The Brazilian government continues to manage a number of programs that directly promote the development and construction of a wide variety of projects. In 2016, the government created the Investment Partnerships Program (Programa de Parcerias de Investimentos – PPI), which aims to increase private capital in infrastructure projects in Brazil. The purpose of the PPI is to expand and strengthen the relationship between the state and the private sector through partnership contracts (including concessions, public-private partnerships, permissions or leasing of public assets, and any other public-private arrangements that have a similar legal structure), enabling business opportunities and helping Brazil to resume growth. Another federal project is the low-income housing project “Casa Verde e Amarela” (formerly known as “Minha Casa Minha Vida”), a program launched in 2009 that has undertaken the development of 6 million housing units in the last 10 years, with more than 4 million already complete. In August 2021, though, the local press informed that the program may soon be halted due to a decrease in funding.
Limitations on Selling U.S. Products and Services
The U.S. Commercial Service recommends that U.S. firms with no physical presence in Brazil partner with Brazilian firms before bidding directly on projects. Foreign architectural firms with international awards or a specialized niche have been the most successful at attracting partnerships with Brazilian architectural firms and overcoming registration hurdles. Having a local office with the necessary licensing to do design work in Brazil is very advantageous as well, due to the hefty taxes levied by Brazil for importing services, including architectural services.
Brazilian clients prefer to work with firms that have certain expertise that is normally not available on the domestic market to justify the typically higher cost of hiring foreign firms. This option works for U.S. firms looking to do business in Brazil over the long term, as starting a business in Brazil and obtaining the necessary approvals to do architectural work in the country is rarely a quick and easy process.
Additionally, in the short to medium term, the unfavorable exchange rate for Brazilian buyers will continue to be a limitation for the importation of U.S. goods and services.
Import Requirements & Documentation
The general rule is that any foreign company can be a partner, investor or shareholder of a Brazilian company, making the Brazilian company a subsidiary of the foreign entity. The Brazilian company will then be fully governed by Brazilian law and will have the same rights and responsibilities as any other Brazilian company.
Opening a branch of a foreign company in Brazil can be a complicated process. This requires specific authorization from the Brazilian Ministry of Economy. A foreign company that wishes to install a local branch in Brazil will have to send a formal request to the ministry where the National Department of Trade Registration, known as DNRC, will evaluate the request.

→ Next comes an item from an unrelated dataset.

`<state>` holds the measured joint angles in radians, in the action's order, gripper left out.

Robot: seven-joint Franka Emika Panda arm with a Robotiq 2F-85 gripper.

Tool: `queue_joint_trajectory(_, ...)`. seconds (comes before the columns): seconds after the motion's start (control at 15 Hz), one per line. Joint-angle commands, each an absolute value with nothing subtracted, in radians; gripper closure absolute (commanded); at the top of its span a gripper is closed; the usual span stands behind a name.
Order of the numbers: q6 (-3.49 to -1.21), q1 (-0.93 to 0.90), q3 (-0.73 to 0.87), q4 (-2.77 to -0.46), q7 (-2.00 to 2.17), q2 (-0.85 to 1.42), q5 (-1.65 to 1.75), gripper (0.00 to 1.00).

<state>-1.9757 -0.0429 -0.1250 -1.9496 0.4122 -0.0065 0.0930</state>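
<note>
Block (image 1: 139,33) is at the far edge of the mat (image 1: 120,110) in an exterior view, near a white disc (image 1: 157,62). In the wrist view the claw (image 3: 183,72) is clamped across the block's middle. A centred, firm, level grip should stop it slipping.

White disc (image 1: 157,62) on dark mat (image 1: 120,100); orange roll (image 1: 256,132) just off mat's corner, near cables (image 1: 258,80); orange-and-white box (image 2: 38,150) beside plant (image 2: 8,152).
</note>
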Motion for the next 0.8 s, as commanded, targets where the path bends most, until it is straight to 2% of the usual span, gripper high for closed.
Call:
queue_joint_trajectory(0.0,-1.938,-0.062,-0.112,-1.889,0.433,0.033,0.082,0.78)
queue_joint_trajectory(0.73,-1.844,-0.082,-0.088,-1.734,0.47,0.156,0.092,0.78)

It is important to emphasize that all companies formed in Brazil need a unique physical address. A virtual address is not accepted as a fiscal address. For operations where there are several companies registered at the same office address, it is common to specify which room each company is registered to, as this makes each address unique for fiscal purposes.
Selling to the Government
In the case of engineering, architecture or construction services for government projects (mostly infrastructure projects), public tenders are publicized which are usually open to foreign companies. The Brazilian Government recently adopted the new Public Procurement Law which eases the participation of foreign bidders, though it is still recommended that any foreign firm looking to participate in a public tender have some form of local presence, however limited it may be.
Distribution & Sales Channels
As in most other industry sectors, foreign service providers must either establish themselves in the country or have a local representative to be successful in Brazil, as explained above.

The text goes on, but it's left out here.